### Problem to work on
Leaving the pictures aside, reproduce the data in full and word for word.

________________________

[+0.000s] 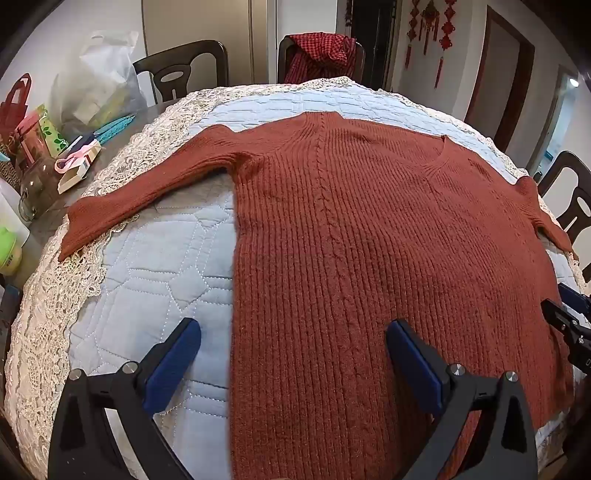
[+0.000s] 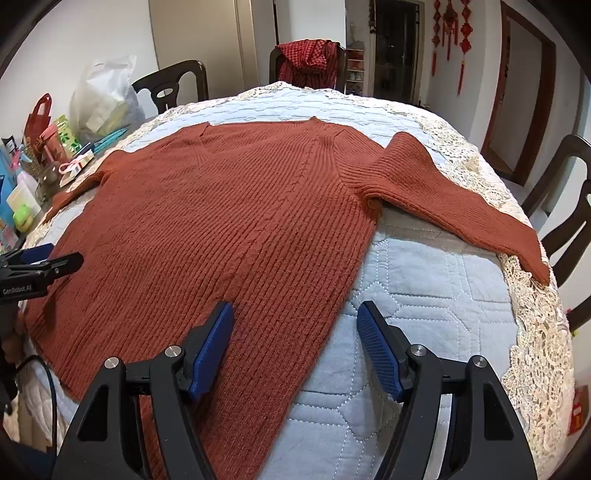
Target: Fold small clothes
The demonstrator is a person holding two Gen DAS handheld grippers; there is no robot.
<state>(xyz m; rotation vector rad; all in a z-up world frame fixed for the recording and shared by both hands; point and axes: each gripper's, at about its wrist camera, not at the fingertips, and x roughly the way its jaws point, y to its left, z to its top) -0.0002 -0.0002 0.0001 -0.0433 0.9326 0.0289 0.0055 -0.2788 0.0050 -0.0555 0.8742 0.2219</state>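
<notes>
the rust sweater (image 1: 369, 240) lies flat on the quilted surface (image 1: 155, 266), its length running away from both tools – left tool (image 1: 293, 356) and right tool (image 2: 295, 341) gape wide, holding nothing, each over one side edge near the hem

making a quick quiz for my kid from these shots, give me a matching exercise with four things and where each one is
Things:
1. rust-red ribbed knit sweater
2. red checked cloth
3. white plastic bag
4. red knotted hanging ornaments

Places:
a. on the back wall
b. draped over the far chair
c. spread flat on the pale blue quilted cover
d. among the clutter at the table's left end

Pairs: 1-c, 2-b, 3-d, 4-a
</notes>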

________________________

### Solved problem
[+0.000s] 
[+0.000s] 
Target: Fold small clothes
The demonstrator is a person holding two Gen DAS handheld grippers; there is no robot.
<state>(xyz m; rotation vector rad; all in a z-up world frame fixed for the recording and shared by both hands; point and axes: each gripper's, at about its wrist camera, not at the fingertips, and x roughly the way its jaws point, y to its left, z to its top) -0.0002 -0.0002 0.0001 -0.0433 0.9326 0.0289 0.0055 -0.2788 0.0050 -0.0555 0.8742 0.2219</state>
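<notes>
the rust sweater (image 1: 369, 240) lies flat on the quilted surface (image 1: 155, 266), its length running away from both tools – left tool (image 1: 293, 356) and right tool (image 2: 295, 341) gape wide, holding nothing, each over one side edge near the hem

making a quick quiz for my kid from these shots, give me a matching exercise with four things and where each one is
Things:
1. rust-red ribbed knit sweater
2. red checked cloth
3. white plastic bag
4. red knotted hanging ornaments

Places:
a. on the back wall
b. draped over the far chair
c. spread flat on the pale blue quilted cover
d. among the clutter at the table's left end

Pairs: 1-c, 2-b, 3-d, 4-a
</notes>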

No further work remains on this exercise.